DATASET EXCERPTS.
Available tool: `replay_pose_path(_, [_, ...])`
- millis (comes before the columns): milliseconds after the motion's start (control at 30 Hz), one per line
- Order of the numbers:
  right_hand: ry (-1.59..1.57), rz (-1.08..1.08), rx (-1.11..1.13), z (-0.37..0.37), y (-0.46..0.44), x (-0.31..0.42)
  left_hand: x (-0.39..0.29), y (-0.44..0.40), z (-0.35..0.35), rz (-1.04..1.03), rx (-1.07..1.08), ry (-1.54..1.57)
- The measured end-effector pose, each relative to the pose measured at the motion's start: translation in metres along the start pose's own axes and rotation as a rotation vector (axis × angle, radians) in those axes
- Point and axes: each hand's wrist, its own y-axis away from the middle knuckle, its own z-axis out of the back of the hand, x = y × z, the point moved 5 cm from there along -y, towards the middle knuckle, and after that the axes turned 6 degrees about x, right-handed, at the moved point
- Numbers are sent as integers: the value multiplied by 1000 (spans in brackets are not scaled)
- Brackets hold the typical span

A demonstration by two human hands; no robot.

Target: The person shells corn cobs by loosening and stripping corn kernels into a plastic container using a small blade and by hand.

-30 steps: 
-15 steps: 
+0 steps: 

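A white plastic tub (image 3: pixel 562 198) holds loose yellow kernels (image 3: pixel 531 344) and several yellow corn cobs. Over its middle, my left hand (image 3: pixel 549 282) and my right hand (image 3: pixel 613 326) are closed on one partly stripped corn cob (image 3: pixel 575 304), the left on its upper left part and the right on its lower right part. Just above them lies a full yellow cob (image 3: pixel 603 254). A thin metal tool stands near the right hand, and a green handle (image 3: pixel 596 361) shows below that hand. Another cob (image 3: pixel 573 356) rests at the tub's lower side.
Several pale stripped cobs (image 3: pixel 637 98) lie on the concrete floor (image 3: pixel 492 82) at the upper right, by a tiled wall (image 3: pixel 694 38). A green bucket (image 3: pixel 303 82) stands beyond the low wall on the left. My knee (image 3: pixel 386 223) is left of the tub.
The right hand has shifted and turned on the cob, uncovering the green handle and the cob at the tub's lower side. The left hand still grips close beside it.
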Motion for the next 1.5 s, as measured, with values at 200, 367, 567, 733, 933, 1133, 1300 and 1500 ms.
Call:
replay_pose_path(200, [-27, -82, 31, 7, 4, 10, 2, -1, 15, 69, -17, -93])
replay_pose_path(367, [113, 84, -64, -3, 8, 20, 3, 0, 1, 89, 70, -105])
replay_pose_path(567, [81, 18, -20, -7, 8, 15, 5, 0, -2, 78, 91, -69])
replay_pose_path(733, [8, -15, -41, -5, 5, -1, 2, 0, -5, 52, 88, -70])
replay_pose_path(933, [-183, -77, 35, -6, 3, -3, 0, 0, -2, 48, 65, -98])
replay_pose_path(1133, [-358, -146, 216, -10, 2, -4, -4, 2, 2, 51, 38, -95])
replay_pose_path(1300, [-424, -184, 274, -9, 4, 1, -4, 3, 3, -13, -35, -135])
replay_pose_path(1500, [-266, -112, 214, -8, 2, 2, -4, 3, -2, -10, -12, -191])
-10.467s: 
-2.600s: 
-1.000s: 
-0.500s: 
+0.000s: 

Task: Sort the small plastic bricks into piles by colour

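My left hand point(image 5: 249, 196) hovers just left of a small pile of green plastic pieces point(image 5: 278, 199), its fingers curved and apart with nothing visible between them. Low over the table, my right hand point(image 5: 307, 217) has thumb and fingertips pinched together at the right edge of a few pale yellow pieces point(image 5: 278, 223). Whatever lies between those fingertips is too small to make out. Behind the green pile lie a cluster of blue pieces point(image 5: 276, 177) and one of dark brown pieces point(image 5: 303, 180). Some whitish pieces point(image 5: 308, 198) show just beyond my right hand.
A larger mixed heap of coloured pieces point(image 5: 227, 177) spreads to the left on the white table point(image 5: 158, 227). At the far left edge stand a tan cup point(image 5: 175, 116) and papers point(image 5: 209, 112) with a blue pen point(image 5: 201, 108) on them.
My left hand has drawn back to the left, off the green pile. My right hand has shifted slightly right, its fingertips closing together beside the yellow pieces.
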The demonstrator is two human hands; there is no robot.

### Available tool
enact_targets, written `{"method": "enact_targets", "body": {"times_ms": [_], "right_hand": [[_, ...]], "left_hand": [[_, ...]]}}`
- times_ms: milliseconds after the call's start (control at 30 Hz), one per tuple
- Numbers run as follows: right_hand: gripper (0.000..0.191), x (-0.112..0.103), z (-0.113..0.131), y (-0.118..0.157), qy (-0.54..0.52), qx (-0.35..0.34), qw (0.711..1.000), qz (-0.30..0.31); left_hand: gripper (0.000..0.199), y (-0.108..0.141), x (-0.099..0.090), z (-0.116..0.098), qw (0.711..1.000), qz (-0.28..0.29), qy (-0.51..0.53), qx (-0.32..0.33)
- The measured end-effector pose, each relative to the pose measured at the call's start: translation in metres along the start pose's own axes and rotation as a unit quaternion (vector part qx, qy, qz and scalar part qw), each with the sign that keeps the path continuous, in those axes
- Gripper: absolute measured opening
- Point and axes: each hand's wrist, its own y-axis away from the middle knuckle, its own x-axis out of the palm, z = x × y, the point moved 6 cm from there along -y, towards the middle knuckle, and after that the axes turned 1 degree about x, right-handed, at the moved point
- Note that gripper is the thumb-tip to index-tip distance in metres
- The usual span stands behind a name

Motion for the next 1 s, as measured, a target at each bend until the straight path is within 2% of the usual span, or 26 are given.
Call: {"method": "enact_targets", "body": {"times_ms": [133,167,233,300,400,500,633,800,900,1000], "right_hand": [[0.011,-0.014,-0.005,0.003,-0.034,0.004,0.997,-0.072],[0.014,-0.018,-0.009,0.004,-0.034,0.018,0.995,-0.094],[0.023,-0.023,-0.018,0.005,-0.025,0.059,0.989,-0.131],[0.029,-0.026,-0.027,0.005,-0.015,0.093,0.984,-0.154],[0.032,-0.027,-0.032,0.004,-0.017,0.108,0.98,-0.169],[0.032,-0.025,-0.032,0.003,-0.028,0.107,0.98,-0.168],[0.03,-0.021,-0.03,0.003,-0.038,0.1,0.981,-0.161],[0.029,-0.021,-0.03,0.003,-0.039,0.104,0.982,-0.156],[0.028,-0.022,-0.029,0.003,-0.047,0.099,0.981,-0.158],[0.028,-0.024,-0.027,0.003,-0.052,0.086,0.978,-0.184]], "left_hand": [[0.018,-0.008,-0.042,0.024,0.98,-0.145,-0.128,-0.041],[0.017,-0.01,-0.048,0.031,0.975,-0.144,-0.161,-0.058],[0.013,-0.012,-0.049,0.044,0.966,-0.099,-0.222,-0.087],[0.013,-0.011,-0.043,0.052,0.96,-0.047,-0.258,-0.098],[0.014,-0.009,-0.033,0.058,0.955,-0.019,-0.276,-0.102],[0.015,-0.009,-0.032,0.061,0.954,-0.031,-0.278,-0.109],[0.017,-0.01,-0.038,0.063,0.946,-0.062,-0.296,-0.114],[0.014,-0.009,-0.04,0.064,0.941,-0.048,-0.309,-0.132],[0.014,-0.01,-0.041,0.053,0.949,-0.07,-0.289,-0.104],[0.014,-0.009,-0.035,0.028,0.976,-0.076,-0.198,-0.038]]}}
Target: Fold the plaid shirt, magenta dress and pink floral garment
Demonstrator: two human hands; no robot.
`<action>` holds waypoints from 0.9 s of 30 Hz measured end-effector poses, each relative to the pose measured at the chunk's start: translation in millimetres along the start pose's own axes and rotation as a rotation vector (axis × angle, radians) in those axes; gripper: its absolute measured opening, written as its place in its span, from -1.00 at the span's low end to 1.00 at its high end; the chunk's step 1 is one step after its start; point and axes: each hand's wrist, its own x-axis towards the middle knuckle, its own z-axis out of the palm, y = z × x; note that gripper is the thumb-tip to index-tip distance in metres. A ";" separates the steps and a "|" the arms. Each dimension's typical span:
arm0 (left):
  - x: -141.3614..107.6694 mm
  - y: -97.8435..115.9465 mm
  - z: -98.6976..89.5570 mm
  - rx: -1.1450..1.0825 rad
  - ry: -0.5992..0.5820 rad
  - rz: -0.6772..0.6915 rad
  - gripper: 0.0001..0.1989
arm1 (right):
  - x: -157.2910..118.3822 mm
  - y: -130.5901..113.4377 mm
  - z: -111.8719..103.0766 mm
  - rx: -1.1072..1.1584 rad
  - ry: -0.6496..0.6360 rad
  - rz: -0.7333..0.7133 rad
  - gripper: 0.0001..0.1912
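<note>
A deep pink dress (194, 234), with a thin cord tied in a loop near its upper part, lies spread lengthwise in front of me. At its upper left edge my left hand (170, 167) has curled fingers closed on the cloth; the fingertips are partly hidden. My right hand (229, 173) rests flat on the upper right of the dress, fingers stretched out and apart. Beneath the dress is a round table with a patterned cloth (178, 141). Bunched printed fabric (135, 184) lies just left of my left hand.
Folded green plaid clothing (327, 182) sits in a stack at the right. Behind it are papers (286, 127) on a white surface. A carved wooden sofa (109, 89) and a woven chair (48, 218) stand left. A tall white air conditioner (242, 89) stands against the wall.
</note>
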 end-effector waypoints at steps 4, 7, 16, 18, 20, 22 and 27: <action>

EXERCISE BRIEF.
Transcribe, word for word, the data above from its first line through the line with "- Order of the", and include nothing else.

RESPONSE AREA.
Available tool: `replay_pose_path(_, [_, ...])`
- millis (comes before the columns): milliseconds after the motion's start (control at 30 Hz), one per line
- Order of the numbers:

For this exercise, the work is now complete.